Der Duft fährt mit
Dass die junge Frau an diesem kühlen Freitagabend in den Zug stieg, bemerkten wohl die meisten. Dies lag jedoch nicht an ihrem etwas zu kurzen Rock und auch nicht an ihrem frechen Kurzhaarschnitt. Es lag am Parfum, irgendetwas mit Vanille. Auch den Geschäftsmann bemerkte oder besser gesagt roch man rasch, besonders nachdem er sich seines Vestons entledigt hatte und den Krawattenknopf öffnete. Er hatte wohl einen strengen Tag im Büro hinter sich, womöglich eine schweisstreibende Diskussion mit dem Chef?

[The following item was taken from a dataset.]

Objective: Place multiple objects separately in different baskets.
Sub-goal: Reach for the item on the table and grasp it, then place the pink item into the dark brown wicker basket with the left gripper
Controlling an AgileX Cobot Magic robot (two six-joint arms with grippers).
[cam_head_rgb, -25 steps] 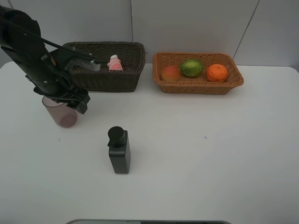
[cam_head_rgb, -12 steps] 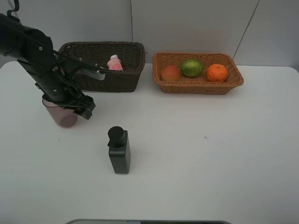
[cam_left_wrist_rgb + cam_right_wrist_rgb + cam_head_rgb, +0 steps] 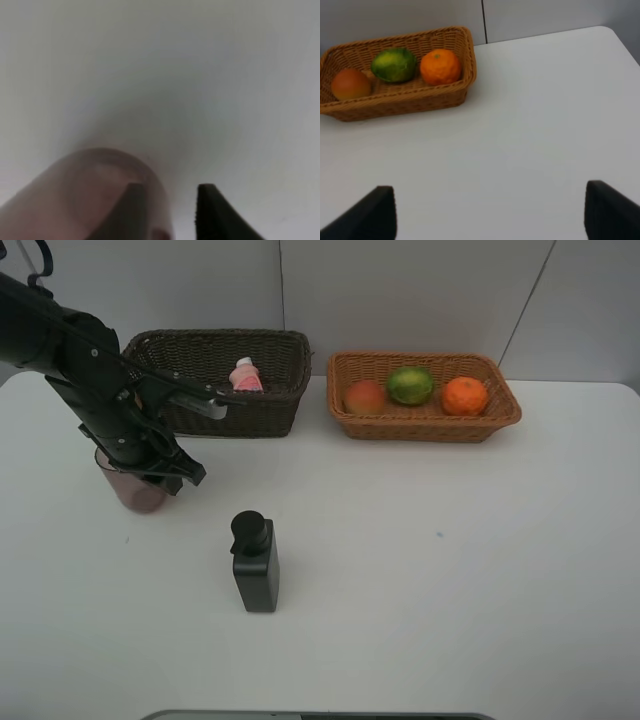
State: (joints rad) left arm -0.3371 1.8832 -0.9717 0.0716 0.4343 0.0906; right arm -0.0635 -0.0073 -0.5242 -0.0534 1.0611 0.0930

Dies sind nur zwei fiktive Beispiele für Situationen, wie sie täglich in öffentlichen Verkehrsmitteln vorkommen. Dabei gibt es nicht nur Körperdüfte, die sich in einem Abteil oder teilweise sogar in einem ganzen Wagen mehr oder weniger unangenehm ausbreiten. Die Liste der mitfahrenden Düfte ist schier endlos. Als Lok- und Tramführer beim RBS habe ich schon allerlei erlebt. Relativ harmlos sind Düfte von Take-Away-Gerichten, ausser man hat selber einen knurrenden Magen und muss daran denken, dass man erst in zwei Stunden Pause hat. Unangenehmer wird es, wenn Alkoholfahnen, trotz Tür, bis in den Führerstand vordringen oder wenn jemand dermassen gekifft hat, dass man als Lokführer jeden noch so kleinen Spalt verflucht, der den Duft nach vorne passieren lässt. Am schlimmsten ist es jedoch, wenn jemand versehentlich in Hundekot tritt und diesen dann, mangels Putzgelegenheit, in den Zug mitnimmt oder, der Klassiker schlechthin, wenn sich jemand übergeben muss.
Immerhin einen Vorteil haben unangenehme Düfte, egal wie voll ein Wagen ist, im Ausbreitungsradius des Dufts hat es meistens genug freie Sitzplätze. Mein Tipp, gelassen Platz nehmen und an Vanille denken!